Vitamin E is another one of the natural healing foods for diseases. Its antioxidant properties can protect your cells from oxidation and thereby contribute to preventing problems from infection. This nutrient may also have an effect on respiratory tract infections.

A study published in the European Journal of Clinical Nutrition in January 2017 assessed the dietary intake of 1,533 Swedish adults for nine months and concluded that the intake of vitamin E, as well as vitamin C, had an inverse association with the incidence of upper respiratory tract infection in women.

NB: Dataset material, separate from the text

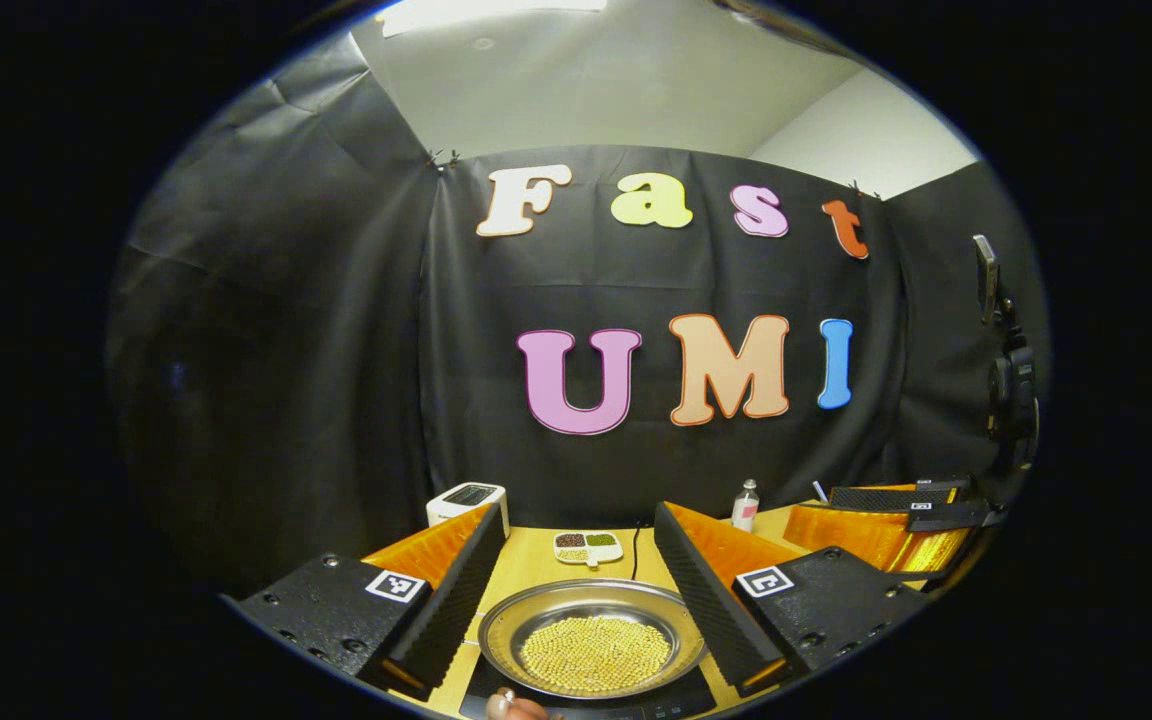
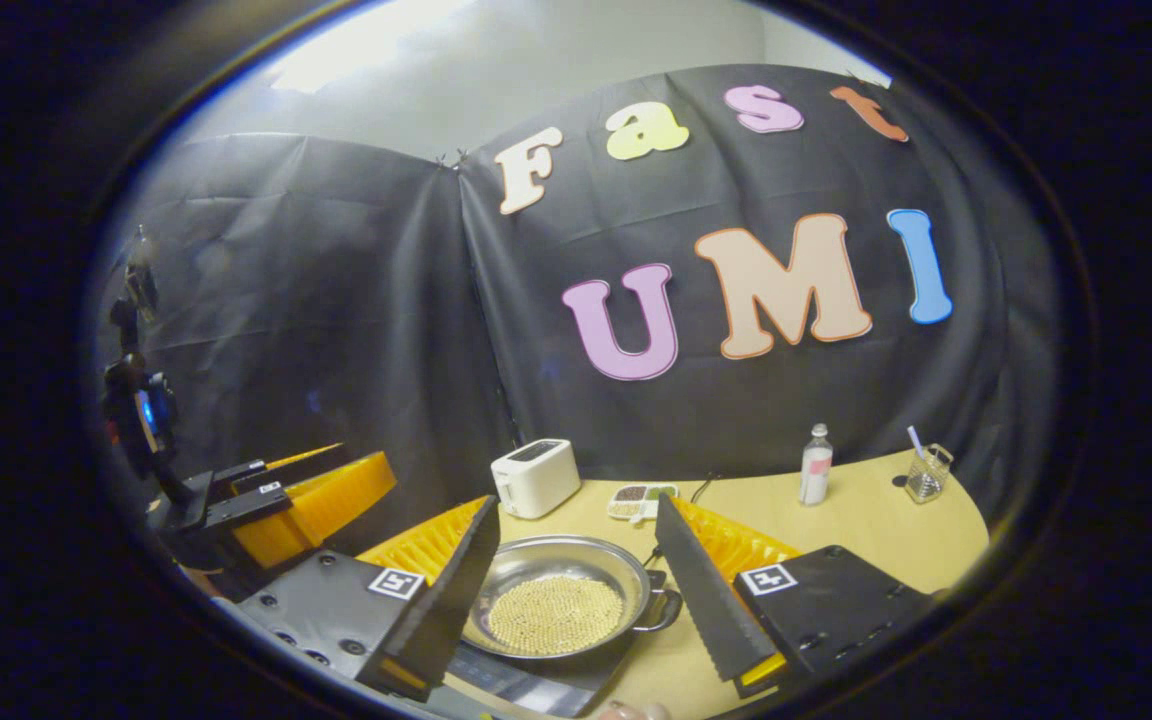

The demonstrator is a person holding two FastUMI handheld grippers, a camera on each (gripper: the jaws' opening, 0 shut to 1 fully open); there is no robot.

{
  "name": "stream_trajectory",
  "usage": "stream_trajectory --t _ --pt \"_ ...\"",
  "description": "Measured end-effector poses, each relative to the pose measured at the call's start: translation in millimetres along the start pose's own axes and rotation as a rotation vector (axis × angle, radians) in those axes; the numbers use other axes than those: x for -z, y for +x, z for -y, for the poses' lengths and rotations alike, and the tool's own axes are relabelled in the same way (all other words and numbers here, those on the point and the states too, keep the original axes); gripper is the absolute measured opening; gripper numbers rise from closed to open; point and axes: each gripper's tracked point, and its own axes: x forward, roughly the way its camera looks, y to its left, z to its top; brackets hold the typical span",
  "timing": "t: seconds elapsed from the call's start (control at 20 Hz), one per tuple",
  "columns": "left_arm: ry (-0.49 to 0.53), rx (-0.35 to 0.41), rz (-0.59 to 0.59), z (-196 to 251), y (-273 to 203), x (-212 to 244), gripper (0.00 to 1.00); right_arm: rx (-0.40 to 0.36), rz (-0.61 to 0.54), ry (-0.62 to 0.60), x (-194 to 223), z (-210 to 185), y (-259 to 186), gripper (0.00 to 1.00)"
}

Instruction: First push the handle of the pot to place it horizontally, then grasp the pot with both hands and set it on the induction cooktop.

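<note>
Left gripper view — pot: the steel pot (image 1: 591, 643), holding a bed of small pale beads, sits on the dark induction cooktop (image 1: 676, 698) at 6 o'clock, framed between the fingers.
Left gripper view — fingers: the left gripper (image 1: 571, 590) stands wide apart, clear of the rim on both sides and holding nothing.
Left gripper view — other hand: the right gripper (image 1: 896, 520) hangs at 3 o'clock, off beyond the table edge.
Left gripper view — backdrop: a white toaster (image 1: 466, 500) at 9 o'clock, a divided dish (image 1: 588, 546) and a small bottle (image 1: 745, 505) behind the pot.
Right gripper view — pot: the pot lies at 6 o'clock on the cooktop, its loop handle (image 2: 664, 608) pointing toward 3 o'clock.
Right gripper view — fingers: the right gripper (image 2: 576, 580) is spread open and empty; the left gripper (image 2: 286, 500) hovers at 9 o'clock.
Right gripper view — backdrop: a glass cup (image 2: 926, 475) with a straw at 3 o'clock.
Step in hand: the pot looks already set down — best to draw both grippers straight back, level, so no finger clips the rim and spills the beads.
Writing: none legible — square coded markers on the finger blocks; the bottle label is too small to read.
</note>
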Motion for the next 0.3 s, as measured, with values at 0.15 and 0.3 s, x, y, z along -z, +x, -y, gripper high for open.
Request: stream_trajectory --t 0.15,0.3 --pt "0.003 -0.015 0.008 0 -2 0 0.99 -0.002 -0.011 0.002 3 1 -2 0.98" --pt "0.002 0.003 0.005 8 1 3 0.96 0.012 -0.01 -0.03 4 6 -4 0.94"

The top foods high in vitamin E that can help to ward off infection, as reported by the USDA, are:

  • Sunflower seeds and almonds
  • Spinach
  • Avocados
  • Squash
  • Kiwifruit
  • Trout
  • Olive oil

Carotenoids, which include beta-carotene and lycopene, are also important for maintaining your immune system. These substances are responsible for the bright pigments in many fruits and vegetables. Think colorful when choosing powerful antioxidant-rich carotenoid foods. The USDA lists the following foods as being high in this nutrient:

  • Sweet potatoes
  • Carrots
  • Dark leafy greens
  • Butternut squash
  • Cantaloupe
  • Red bell peppers

Foods That Support Wound Healing

Many foods have antimicrobial and antibacterial properties that may help accelerate wound healing by reducing oxygen molecules and inhibiting the reproduction of bacteria that can lead to skin infections.

Garlic is among the foods that fight infection and has been used medicinally for centuries to heal wounds. The beneficial effects come from an enzyme in garlic called allicin, according to the Linus Pauling Institute.

Allicin is released from garlic when you crush or chop it. It is responsible for the distinct taste and smell of garlic. This compound breaks down to form a variety of organosulfur compounds that exert infection-fighting attributes, making them natural bacteria killers.

Zinc also has antimicrobial and antibacterial properties that play a role in wound healing. In addition to supporting the immune system, zinc is a cofactor for many enzymes required for cell membrane repair, the production of collagen, protein synthesis and cell proliferation, all of which are essential for tissue regeneration, according to the National Institutes of Health (NIH).

This mineral helps your skin stay healthy, and a deficiency may cause skin ulcers and delayed wound healing, which could give bacteria the opportunity to invade your tissue and cause infection.

According to the NIH, foods that contain zinc may decrease your susceptibility to infection, and include:

  • Oysters
  • Red meat and poultry
  • Seafood
  • Fortified breakfast cereals
  • Beans
  • Nuts
  • Whole grains

Antibacterial Herbs and Spices

Many commonly used herbs and spices contain antimicrobial and antibacterial compounds that help fight infection. Some of these include cloves, oregano, thyme, cinnamon and cumin. A review published in the International Journal of Molecular Sciences (IJMS) in June 2017 summarized the significance of spices in relationship to their potential use for food preservation and treatment of some infections. These include:

Ginger: Gingerol, which gives ginger its pungent taste, is the key antifungal and antimicrobial ingredient in ginger. The review authors reported that ginger also exhibited antibacterial activity against all tested pathogens, including those causing oral infections. Ginger, with honey, is commonly used as a remedy for throat congestion and infection.

Cloves: The main active antimicrobial component in cloves is eugenol. Cloves help fight infection as demonstrated by their use in antiseptics to treat periodontal disease and infection, according to the IJMS.

Oregano: The major antimicrobial components in oregano are carvacrol and thymol. The IJMS review reported these agents to be effective against some bacterial infections, such as staphylococcus and salmonella.

Thyme: Thymol is the primary active antimicrobial compound in thyme. Evidence from the June 2017 IJMS review noted that thyme oil had a high antibacterial effect against 35 bacterial strains tested.

Cinnamon: The antimicrobial properties of cinnamon make it a health-promoting agent to treat inflammation, intestinal disorders and urinary infections, as reported in the IJMS study.